Elders, who published a research paper chronicling and analyzing the magma intrusion in the March issue of Geology (“Origin of a rhyolite that intruded a geothermal well while drilling at the Krafla volcano, Iceland”), said the finding was significant, mainly because the economics of power generation “from such geothermal steam improves the higher its temperature and pressure.” And it is technically feasible, too, he suggested: “As you drill deeper into a hot zone the temperature and pressure rise, so it should be possible to reach an environment where a denser fluid with very high heat content, but also with unusually low viscosity occurs, so-called ‘supercritical water.’ Although such supercritical water is used in large coal-fired electric power plants, no one had tried to use supercritical water that should occur naturally in the deeper zones of geothermal areas.”

Elders and colleagues reported in the journal article that the magma they encountered is a rhyolite (a volcanic rock containing 65% to 70% silica)—even though all other volcanoes in Iceland are basaltic (containing 45% to 50% silica). Geothermal systems’ water reacts with and alters the composition of the rocks, a process termed “hydrothermal alteration,” Elders explained. “Our research shows that the rhyolite formed when a mantle-derived basaltic magma encountered hydrothermally altered basalt, and partially melted and assimilated that rock.”

The high-pressure dry steam flowing to the surface from a depth shallower than the magma was heated to 400C (750F), the researchers found.
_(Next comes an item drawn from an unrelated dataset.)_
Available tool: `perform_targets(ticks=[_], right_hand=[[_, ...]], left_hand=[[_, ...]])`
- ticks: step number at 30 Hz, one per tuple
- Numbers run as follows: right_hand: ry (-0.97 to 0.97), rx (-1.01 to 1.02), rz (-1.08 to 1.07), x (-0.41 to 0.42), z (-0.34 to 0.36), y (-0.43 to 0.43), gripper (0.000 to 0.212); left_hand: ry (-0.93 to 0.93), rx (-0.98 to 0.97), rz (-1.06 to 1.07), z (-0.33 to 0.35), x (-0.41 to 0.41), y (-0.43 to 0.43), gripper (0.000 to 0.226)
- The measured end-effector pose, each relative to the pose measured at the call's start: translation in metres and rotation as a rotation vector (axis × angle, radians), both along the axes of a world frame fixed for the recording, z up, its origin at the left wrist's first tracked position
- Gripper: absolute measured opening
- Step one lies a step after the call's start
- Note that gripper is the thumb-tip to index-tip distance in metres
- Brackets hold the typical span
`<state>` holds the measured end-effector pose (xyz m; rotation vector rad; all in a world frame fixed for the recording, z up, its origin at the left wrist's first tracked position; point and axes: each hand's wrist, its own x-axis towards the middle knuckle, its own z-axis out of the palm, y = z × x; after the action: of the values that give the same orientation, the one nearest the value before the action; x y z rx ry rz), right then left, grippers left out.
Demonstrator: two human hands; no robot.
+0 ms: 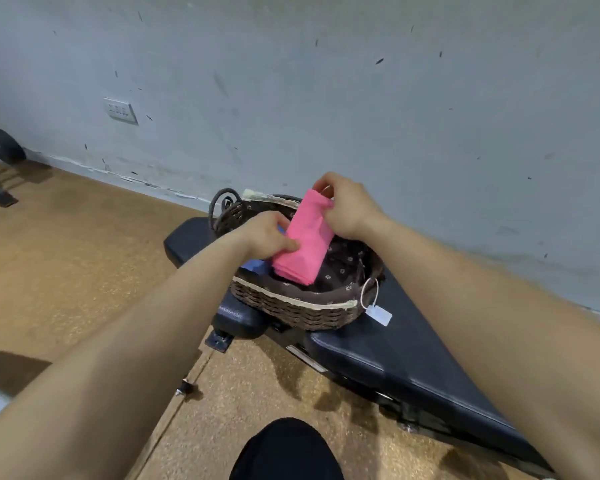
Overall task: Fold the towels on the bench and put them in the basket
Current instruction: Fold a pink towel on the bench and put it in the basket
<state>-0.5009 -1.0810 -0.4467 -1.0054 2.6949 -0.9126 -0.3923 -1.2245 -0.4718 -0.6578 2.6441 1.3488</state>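
A folded pink towel (303, 242) slants over the brown wicker basket (291, 308), its lower end down inside the basket. My left hand (265, 237) pinches the towel's left edge near the middle. My right hand (343, 206) grips the towel's upper end above the basket's far rim. A blue towel (253, 265) lies in the basket, mostly hidden under my left hand and the pink towel. The basket stands on the black padded bench (413, 362).
A white tag (379, 314) hangs on a loop from the basket's right side. The grey wall (326, 98) runs close behind the bench. My dark-clad knee (284, 452) is at the bottom, over the brown floor (66, 254). Gym equipment with a wheel (4, 145) stands far left.
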Motion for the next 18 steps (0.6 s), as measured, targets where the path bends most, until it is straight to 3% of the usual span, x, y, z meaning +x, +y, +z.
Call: perform_targets(ticks=[5,10,14,18], right_hand=[[0.009,0.201,0.077,-0.005,-0.023,-0.012,0.046],[0.019,0.296,0.119,-0.007,-0.031,-0.022,0.044],[0.027,0.327,0.089,0.002,-0.038,-0.030,0.038],[0.133,0.371,-0.007,0.009,-0.046,-0.034,0.037]], left_hand=[[-0.171,-0.018,-0.047,-0.005,-0.004,-0.001,0.019],[-0.125,-0.099,-0.016,-0.006,-0.007,-0.009,0.013],[0.029,-0.431,0.035,-0.009,-0.012,-0.028,0.013],[-0.105,-0.603,-0.136,-0.020,-0.009,-0.036,0.037]])
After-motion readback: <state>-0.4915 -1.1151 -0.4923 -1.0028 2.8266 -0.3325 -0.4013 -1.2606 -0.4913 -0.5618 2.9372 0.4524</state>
That steam could have a generating capacity of about 25 MW—much more than the 5 MW to 8 MW that can be harvested from a 300C wet stream, Elders estimated.
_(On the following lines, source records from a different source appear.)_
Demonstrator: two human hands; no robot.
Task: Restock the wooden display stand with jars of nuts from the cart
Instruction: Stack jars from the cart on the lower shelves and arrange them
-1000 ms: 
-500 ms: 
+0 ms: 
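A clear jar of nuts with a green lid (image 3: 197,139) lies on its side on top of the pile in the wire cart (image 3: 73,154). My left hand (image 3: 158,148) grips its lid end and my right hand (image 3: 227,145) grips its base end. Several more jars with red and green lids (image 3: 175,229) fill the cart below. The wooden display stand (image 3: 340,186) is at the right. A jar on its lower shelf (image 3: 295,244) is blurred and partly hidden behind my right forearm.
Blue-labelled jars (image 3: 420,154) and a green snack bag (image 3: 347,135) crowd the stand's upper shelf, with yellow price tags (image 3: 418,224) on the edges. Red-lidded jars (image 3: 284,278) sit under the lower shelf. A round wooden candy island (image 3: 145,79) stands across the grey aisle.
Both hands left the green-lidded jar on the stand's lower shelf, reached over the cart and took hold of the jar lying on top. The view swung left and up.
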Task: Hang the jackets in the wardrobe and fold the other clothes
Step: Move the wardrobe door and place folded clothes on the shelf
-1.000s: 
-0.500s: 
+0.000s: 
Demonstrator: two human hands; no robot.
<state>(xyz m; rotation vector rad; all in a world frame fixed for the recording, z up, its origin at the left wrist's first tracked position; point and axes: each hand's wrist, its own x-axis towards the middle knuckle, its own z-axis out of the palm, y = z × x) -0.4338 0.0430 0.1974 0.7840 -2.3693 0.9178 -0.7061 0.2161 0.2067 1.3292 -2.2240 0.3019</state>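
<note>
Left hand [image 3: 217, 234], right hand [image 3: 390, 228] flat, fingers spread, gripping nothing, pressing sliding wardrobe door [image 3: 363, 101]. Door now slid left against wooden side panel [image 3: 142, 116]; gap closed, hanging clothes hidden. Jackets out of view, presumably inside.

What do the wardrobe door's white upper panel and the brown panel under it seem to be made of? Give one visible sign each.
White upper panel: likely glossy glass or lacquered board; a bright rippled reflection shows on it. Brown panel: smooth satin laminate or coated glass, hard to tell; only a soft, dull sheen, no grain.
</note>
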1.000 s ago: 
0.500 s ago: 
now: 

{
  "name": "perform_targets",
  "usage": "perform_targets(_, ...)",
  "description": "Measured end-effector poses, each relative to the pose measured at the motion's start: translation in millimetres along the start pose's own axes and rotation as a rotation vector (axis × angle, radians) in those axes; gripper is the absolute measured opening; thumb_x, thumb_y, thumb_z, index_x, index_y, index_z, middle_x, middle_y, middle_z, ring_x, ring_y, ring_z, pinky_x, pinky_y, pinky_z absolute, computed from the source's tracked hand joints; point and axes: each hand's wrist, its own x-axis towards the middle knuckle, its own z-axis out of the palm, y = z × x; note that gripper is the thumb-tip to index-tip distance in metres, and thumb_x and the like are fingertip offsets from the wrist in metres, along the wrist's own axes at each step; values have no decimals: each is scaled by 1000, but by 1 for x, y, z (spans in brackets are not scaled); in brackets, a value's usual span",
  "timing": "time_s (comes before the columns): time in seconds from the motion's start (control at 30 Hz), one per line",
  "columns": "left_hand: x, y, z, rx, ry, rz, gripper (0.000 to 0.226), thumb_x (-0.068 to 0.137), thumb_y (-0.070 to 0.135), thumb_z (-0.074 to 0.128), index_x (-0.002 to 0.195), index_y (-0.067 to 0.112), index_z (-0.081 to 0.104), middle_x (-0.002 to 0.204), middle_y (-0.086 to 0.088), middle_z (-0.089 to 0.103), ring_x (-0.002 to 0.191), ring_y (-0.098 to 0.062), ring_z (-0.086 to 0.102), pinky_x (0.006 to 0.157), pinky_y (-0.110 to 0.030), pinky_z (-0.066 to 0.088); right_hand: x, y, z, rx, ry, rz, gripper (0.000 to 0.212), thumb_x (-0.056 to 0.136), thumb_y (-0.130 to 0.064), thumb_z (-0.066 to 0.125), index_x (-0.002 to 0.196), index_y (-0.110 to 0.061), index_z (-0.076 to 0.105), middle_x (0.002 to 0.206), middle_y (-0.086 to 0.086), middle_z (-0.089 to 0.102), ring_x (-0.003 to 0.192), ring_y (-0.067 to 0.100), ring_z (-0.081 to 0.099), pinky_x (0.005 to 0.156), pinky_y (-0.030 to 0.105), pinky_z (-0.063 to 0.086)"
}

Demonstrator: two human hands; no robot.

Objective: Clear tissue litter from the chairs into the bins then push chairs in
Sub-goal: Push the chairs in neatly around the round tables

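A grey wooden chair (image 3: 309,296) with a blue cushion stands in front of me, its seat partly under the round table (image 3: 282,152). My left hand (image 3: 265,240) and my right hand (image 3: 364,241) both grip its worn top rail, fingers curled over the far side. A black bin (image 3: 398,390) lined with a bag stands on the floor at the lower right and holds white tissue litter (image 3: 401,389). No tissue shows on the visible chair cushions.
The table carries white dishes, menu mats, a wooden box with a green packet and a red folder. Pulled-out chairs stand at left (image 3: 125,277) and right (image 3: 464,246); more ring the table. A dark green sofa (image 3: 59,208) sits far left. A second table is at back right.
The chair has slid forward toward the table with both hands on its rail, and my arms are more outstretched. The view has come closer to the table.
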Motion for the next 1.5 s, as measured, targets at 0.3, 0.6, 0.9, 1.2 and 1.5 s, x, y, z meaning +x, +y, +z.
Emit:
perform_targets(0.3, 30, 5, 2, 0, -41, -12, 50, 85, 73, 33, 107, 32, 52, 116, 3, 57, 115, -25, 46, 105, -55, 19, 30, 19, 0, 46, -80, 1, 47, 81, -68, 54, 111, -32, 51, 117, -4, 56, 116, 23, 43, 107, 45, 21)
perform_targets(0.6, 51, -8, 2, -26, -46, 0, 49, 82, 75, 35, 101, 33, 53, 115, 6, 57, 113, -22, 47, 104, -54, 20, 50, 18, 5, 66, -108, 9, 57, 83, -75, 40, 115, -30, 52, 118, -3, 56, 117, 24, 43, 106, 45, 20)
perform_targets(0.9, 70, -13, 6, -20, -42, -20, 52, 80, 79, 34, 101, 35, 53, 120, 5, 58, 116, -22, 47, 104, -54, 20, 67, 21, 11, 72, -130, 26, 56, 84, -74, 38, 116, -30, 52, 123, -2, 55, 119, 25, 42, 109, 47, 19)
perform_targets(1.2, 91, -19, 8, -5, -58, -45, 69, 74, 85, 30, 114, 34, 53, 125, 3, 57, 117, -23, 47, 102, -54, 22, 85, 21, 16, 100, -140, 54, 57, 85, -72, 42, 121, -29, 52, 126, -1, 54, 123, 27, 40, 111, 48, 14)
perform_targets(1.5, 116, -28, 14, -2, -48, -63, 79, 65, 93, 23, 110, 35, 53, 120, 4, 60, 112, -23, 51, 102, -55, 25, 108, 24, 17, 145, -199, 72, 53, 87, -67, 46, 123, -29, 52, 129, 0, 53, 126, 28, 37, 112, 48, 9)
The Krafla caldera project, which originated as a way to test whether geothermal fluids at supercritical pressures and temperatures could be exploited as a source of power, was part of the Iceland Deep Drilling Project, an industry-government consortium.

Along with the University of California (UC), Riverside, the project was conducted by researchers from Iceland’s HS Orka hf (HS Power Co.), and Icelandic firms GeoSurvey and Landsvirkjun Power. Also involved were UC Davis, Stanford University, New Mexico Institute of Mining and Technology, and the University of Oregon, Eugene.

—Sonal Patel is POWER’s senior writer.